A Clinical Research Associate (CRA) is a professional who plays a crucial role in the field of clinical research. Their primary responsibility is to ensure that clinical trials are conducted in compliance with regulatory guidelines, protocols, and good clinical practice (GCP) standards. Here are some of the key tasks and responsibilities of a Clinical Research Associate:
Study Start-up: CRAs contribute to the initiation of clinical trials by assisting with site selection, conducting pre-study visits, and ensuring that investigators and study sites are adequately prepared to conduct the research.
Site Monitoring: CRAs conduct regular site visits to monitor the progress of clinical trials. They verify that the trial is being conducted in accordance with the approved protocol, applicable regulations, and GCP guidelines. This involves reviewing and verifying source documents, ensuring proper documentation and record-keeping, and assessing the adherence to study procedures and regulatory requirements.
Data Collection and Quality Control: CRAs review and validate the accuracy, completeness, and consistency of clinical data collected during the trial. They ensure that data is appropriately entered into electronic data capture (EDC) systems and resolve any data discrepancies or inconsistencies.
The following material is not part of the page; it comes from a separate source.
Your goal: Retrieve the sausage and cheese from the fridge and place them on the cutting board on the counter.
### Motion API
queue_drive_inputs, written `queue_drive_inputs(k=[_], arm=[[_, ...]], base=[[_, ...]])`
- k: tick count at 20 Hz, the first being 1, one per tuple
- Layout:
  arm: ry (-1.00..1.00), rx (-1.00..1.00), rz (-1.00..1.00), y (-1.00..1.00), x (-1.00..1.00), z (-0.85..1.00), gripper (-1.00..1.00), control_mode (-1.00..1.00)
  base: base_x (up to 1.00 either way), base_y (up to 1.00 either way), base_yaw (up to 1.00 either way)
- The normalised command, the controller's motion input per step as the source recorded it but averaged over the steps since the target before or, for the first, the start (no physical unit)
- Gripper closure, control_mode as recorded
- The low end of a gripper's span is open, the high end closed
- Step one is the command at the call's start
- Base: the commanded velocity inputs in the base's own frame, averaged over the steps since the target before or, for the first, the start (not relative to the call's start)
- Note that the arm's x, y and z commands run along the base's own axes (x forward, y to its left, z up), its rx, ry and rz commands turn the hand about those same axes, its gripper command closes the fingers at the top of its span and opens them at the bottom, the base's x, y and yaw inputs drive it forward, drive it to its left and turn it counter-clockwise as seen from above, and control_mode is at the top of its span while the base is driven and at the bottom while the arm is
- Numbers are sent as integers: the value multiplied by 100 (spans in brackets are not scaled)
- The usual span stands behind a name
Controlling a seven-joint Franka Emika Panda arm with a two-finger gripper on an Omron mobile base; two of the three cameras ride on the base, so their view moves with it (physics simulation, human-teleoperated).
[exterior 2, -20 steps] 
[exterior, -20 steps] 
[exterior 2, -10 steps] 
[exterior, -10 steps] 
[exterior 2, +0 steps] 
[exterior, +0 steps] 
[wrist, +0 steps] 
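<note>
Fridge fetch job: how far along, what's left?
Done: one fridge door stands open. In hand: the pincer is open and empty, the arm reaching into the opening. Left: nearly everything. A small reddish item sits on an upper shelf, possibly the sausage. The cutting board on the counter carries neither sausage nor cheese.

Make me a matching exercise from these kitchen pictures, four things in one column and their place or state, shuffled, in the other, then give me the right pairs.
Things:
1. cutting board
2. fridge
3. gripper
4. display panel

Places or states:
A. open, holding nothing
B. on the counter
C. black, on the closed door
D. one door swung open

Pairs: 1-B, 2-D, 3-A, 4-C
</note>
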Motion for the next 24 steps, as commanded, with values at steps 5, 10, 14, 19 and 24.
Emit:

Participant Safety and Rights: CRAs are responsible for ensuring the safety and welfare of trial participants. They verify that informed consent procedures are followed, adverse events are reported and managed appropriately, and that participants' rights and well-being are protected throughout the study.
Regulatory Compliance: CRAs work closely with regulatory authorities and ethics committees to ensure that all regulatory submissions, including ethics committee approvals and informed consent forms, are accurate and up to date. They also assist in preparing and reviewing study-related documentation, such as study protocols, case report forms, and study reports.
Collaboration and Communication: CRAs collaborate with various stakeholders involved in clinical trials, including investigators, study coordinators, study sponsors, and contract research organizations (CROs). They provide guidance, support, and training to site staff, and maintain effective communication to address any issues or concerns that arise during the trial.
Overall, the role of a Clinical Research Associate is to ensure the integrity, quality, and compliance of clinical trials, thereby contributing to the generation of reliable and scientifically sound data for the evaluation of new medical treatments or interventions.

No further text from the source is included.